→ **Task**:
Restate the listing below word for word; no picture is to be carried over.

Start of Recorded data

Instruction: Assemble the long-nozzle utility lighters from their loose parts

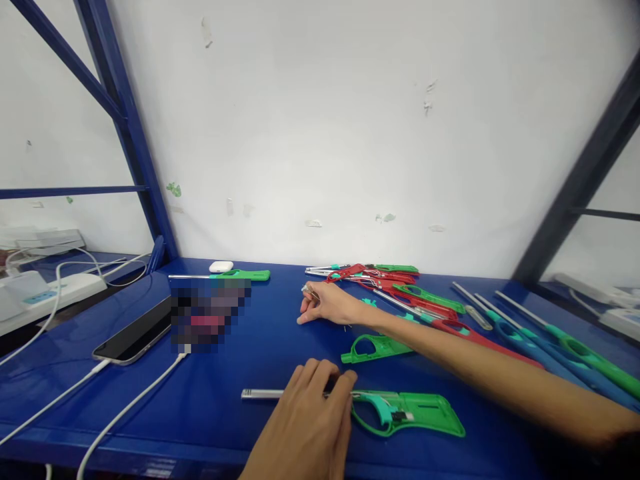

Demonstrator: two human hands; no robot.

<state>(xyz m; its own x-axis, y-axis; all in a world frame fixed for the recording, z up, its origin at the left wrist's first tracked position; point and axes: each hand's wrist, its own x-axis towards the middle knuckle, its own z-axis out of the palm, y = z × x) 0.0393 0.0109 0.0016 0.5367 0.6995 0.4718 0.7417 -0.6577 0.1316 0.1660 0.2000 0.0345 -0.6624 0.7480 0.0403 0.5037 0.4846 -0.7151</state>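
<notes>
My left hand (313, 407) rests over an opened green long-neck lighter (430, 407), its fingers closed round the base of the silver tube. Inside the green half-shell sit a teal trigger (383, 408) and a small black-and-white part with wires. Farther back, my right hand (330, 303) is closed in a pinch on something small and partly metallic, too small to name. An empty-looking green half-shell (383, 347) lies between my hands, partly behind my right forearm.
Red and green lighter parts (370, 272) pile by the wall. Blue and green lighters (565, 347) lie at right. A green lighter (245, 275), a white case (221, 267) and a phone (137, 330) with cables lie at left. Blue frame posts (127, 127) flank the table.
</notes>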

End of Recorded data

→ **Problem solution**:
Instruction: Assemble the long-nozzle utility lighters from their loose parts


Demonstrator: two human hands; no robot.

<state>(xyz m; its own x-axis, y-axis; all in a world frame fixed for the recording, z up, its origin at the left wrist's first tracked position; point and axes: each hand's wrist, its own x-axis towards the middle knuckle, its own z-axis out of the palm, y = z × x) 0.0393 0.0109 0.0016 0.5367 0.6995 0.4718 0.7417 -0.6577 0.1316 0.1660 0.2000 0.0345 -0.6624 0.7480 0.0403 0.5037 0.4846 -0.7151</state>
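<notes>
My left hand (313, 407) rests over an opened green long-neck lighter (430, 407), its fingers closed round the base of the silver tube. Inside the green half-shell sit a teal trigger (383, 408) and a small black-and-white part with wires. Farther back, my right hand (330, 303) is closed in a pinch on something small and partly metallic, too small to name. An empty-looking green half-shell (383, 347) lies between my hands, partly behind my right forearm.
Red and green lighter parts (370, 272) pile by the wall. Blue and green lighters (565, 347) lie at right. A green lighter (245, 275), a white case (221, 267) and a phone (137, 330) with cables lie at left. Blue frame posts (127, 127) flank the table.
</notes>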

What appears above is the complete answer.